● **Work task**: Could every line of the data be printed exactly as it reads?
++++ Information shown ++++
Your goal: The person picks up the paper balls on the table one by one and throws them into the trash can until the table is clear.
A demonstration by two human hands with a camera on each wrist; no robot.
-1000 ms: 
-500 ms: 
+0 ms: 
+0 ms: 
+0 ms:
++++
● **Task output**:
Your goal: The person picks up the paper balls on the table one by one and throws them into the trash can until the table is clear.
A demonstration by two human hands with a camera on each wrist; no robot.
-1000 ms: 
-500 ms: 
+0 ms: 
+0 ms: 
+0 ms:

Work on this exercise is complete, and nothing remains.